TEMPO.CO, Jakarta - Epidemiolog dari Griffith University, Dicky Budiman, mengatakan pengetatan pembatasan tak bisa hanya diimplementasikan saat momen hari libur Tahun Baru 2021. Dia mengingatkan pemerintah untuk komitmen memperketat pembatasan dengan merujuk pada data epidemiologi.
"Kalau dilonggarkan karena menganggap ini sudah tidak ada libur, itu bukan keputusan atau kebijakan yang berbasis sains namanya," kata dia saat dihubungi, Kamis, 17 Desember 2020.

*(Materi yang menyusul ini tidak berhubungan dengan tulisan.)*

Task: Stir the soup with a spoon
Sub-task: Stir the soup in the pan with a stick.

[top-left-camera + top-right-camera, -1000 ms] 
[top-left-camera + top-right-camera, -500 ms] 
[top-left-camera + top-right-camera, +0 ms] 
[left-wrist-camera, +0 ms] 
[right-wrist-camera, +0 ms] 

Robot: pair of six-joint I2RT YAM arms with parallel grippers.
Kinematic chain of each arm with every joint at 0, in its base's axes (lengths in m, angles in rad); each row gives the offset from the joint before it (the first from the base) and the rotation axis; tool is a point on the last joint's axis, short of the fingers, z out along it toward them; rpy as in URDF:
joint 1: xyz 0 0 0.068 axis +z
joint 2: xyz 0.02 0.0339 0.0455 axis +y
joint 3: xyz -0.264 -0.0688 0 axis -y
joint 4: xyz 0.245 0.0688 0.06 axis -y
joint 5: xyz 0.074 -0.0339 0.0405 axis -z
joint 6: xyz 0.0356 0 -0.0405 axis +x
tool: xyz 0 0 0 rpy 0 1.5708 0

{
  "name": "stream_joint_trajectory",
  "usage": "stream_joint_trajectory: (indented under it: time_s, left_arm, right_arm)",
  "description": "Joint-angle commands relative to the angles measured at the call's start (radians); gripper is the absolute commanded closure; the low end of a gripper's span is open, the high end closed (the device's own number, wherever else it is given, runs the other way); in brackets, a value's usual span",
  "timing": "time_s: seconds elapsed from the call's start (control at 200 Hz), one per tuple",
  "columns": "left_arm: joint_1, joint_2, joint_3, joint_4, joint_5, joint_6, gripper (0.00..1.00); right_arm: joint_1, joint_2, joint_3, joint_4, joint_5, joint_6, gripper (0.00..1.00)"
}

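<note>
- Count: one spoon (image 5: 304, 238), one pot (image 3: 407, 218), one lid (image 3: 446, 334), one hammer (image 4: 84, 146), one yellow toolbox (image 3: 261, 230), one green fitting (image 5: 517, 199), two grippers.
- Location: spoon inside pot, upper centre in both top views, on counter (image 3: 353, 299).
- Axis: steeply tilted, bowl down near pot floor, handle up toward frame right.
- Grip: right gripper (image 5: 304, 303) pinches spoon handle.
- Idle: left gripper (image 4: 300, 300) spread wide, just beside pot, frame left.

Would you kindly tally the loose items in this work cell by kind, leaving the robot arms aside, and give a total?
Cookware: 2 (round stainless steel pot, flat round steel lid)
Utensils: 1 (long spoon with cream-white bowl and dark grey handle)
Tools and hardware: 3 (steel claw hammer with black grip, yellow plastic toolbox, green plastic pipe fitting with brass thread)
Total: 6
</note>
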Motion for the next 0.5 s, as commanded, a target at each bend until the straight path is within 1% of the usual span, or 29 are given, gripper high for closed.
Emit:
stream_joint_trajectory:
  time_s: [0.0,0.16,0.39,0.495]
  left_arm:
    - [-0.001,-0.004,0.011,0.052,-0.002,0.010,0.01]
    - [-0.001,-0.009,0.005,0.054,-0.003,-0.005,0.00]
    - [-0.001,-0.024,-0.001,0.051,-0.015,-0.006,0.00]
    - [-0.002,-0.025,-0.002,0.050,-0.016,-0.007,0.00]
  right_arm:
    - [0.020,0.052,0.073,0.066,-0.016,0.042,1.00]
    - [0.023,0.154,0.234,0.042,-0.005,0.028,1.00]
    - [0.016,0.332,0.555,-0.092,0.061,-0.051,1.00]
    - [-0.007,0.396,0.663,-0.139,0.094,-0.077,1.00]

Menurut Dicky, kebijakan baru DKI soal pengetatan sejumlah aspek dapat membantu pengendalian wabah Covid-19 apabila berjalan sampai kuartal kedua atau ketiga 2021. Kuncinya, kata dia, pemerintah komitmen dan konsisten menjalankan regulasi yang dibuat.
Baca juga: PSBB Transisi Diubah Ketat? Kadin DKI Usul Pengetatan Juga Berlaku di Bodetabek
Bahkan, Dicky mengutarakan, pengetatan serupa wajib berlaku serentak se-pulau Jawa. "Dan bukan sampai 8 Januari. Nanti sampai kita melihat bagimana data terakhir tentang test positivity rate-nya," ujarnya.
Gubernur DKI Jakarta Anies Baswedan menerbitkan instruksi dan seruan yang memuat sejumlah pengetatan untuk mencegah kerumunan orang merayakan tahun baru 2021. Isi kebijakannya bahwa jam operasional kantor maksimal pukul 19.00 WIB dengan kapasitas orang paling banyak 50 persen.
Sementara itu, pusat perbelanjaan, warung makan, rumah makan, kafe, restoran, bioskop, dan tempat wisata hanya diizinkan buka hingga 21.00 WIB dengan pengunjung maksimal 50 persen.
Khusus pada 24-27 Desember dan 31 Desember 2020-3 Januari 2021, masyarakat tak diizinkan keluar rumah di atas pukul 19.00 WIB kecuali untuk beribadah dan memenuhi kebutuhan mendasar atau mendesak.
Anies juga mewajibkan penumpang angkutan umum menunjukkan hasil rapid antigen. Regulasi ini terbit setelah ada arahan dari Menteri Koordinator Bidang Kemaritiman dan Investasi Luhut Pandjaitan dalam rapat Koordinasi Penanganan Covid-19 secara virtual pada Senin, 14 Desember 2020.